### PROBLEM STATEMENT
Where the data below shows a picture, leave that picture out and copy the rest exactly.

### SUPPLIED DATA
+ + +
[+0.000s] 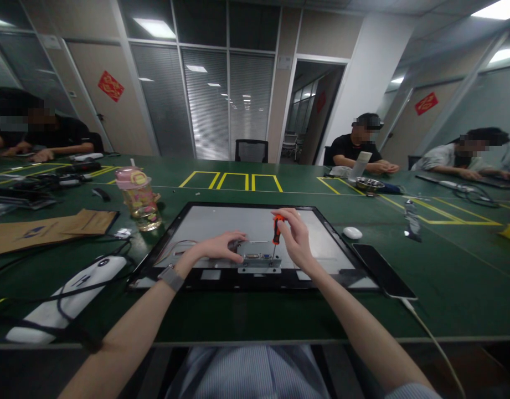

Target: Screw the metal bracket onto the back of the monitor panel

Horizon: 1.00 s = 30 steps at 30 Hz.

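A flat display panel (205, 221) with a black frame lies on the table before me. Near its front edge is a metal bracket (258, 270) with video ports set in it. My right hand (297, 235) grips an orange and black screwdriver (277, 228), held upright with its tip down at the bracket's right part. My left hand (223, 247) rests at the bracket's left side, thumb and fingers apart around a small dark part that I cannot make out clearly. Thin cables (171, 249) run to the left of this hand.
Left of the panel stand a drink cup (140, 199), a brown paper bag (51, 228) and a white power strip (72, 299) with black cables. To the right lie a phone (383, 271) on a charging cable and a white earbud case (353, 233). Several people sit across the green table (238, 318).
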Available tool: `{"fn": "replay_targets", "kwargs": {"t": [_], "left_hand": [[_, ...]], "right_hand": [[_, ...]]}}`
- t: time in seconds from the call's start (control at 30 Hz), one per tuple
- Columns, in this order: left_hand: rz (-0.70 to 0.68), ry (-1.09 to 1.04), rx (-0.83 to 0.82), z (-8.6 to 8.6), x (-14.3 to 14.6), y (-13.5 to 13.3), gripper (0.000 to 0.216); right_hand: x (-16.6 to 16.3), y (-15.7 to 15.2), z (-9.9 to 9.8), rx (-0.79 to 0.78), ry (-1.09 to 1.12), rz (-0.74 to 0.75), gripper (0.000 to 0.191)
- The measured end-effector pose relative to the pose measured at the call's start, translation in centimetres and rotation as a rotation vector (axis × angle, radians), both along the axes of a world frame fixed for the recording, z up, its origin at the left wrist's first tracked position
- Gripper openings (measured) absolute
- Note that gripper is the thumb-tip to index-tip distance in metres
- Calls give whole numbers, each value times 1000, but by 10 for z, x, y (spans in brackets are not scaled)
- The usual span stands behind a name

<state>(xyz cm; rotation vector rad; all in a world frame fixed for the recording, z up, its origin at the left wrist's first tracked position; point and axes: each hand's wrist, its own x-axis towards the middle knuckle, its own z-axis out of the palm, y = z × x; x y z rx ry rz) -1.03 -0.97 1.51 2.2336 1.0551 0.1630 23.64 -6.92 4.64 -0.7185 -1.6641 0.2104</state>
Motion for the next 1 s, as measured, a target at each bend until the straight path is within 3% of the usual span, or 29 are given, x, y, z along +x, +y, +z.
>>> {"fn": "replay_targets", "kwargs": {"t": [0.1,0.33,0.57,0.8,1.0], "left_hand": [[-3,3,-1,-1,-1,1,78],[0,1,-5,1,0,0,77],[2,9,1,1,0,0,78],[15,13,-22,6,2,-4,77],[5,9,-5,4,1,-2,77]], "right_hand": [[-1,0,-2,-30,38,62,26],[-2,-1,3,69,12,-129,11],[1,0,-4,-27,51,49,26],[-3,0,3,64,2,-133,13],[-1,0,0,-39,22,21,26]]}}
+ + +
### REPLY TO THE EXERCISE
[+0.000s] 

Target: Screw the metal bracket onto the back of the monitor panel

Horizon: 1.00 s = 30 steps at 30 Hz.

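A flat display panel (205, 221) with a black frame lies on the table before me. Near its front edge is a metal bracket (258, 270) with video ports set in it. My right hand (297, 235) grips an orange and black screwdriver (277, 228), held upright with its tip down at the bracket's right part. My left hand (223, 247) rests at the bracket's left side, thumb and fingers apart around a small dark part that I cannot make out clearly. Thin cables (171, 249) run to the left of this hand.
Left of the panel stand a drink cup (140, 199), a brown paper bag (51, 228) and a white power strip (72, 299) with black cables. To the right lie a phone (383, 271) on a charging cable and a white earbud case (353, 233). Several people sit across the green table (238, 318).
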Available tool: `{"fn": "replay_targets", "kwargs": {"t": [_], "left_hand": [[_, ...]], "right_hand": [[_, ...]]}}`
- t: time in seconds from the call's start (control at 30 Hz), one per tuple
- Columns, in this order: left_hand: rz (-0.70 to 0.68), ry (-1.09 to 1.04), rx (-0.83 to 0.82), z (-8.6 to 8.6), x (-14.3 to 14.6), y (-13.5 to 13.3), gripper (0.000 to 0.216); right_hand: x (-16.6 to 16.3), y (-15.7 to 15.2), z (-9.9 to 9.8), rx (-0.79 to 0.78), ry (-1.09 to 1.12), rz (-0.74 to 0.75), gripper (0.000 to 0.191)
- The measured end-effector pose relative to the pose measured at the call's start, translation in centimetres and rotation as a rotation vector (axis × angle, radians), both along the axes of a world frame fixed for the recording, z up, its origin at the left wrist's first tracked position
- Gripper openings (measured) absolute
- Note that gripper is the thumb-tip to index-tip distance in metres
- Calls give whole numbers, each value times 1000, but by 10 for z, x, y (spans in brackets are not scaled)
- The usual span stands behind a name

<state>(xyz cm; rotation vector rad; all in a world frame fixed for the recording, z up, its origin at the left wrist's first tracked position; point and axes: each hand's wrist, its own x-axis towards the middle knuckle, its own z-axis out of the palm, y = z × x; x y z rx ry rz) -1.03 -0.97 1.51 2.2336 1.0551 0.1630 23.64 -6.92 4.64 -0.7185 -1.6641 0.2104</state>
Motion for the next 1 s, as measured, a target at each bend until the straight path is within 3% of the usual span, or 29 are given, x, y, z along +x, +y, +z.
>>> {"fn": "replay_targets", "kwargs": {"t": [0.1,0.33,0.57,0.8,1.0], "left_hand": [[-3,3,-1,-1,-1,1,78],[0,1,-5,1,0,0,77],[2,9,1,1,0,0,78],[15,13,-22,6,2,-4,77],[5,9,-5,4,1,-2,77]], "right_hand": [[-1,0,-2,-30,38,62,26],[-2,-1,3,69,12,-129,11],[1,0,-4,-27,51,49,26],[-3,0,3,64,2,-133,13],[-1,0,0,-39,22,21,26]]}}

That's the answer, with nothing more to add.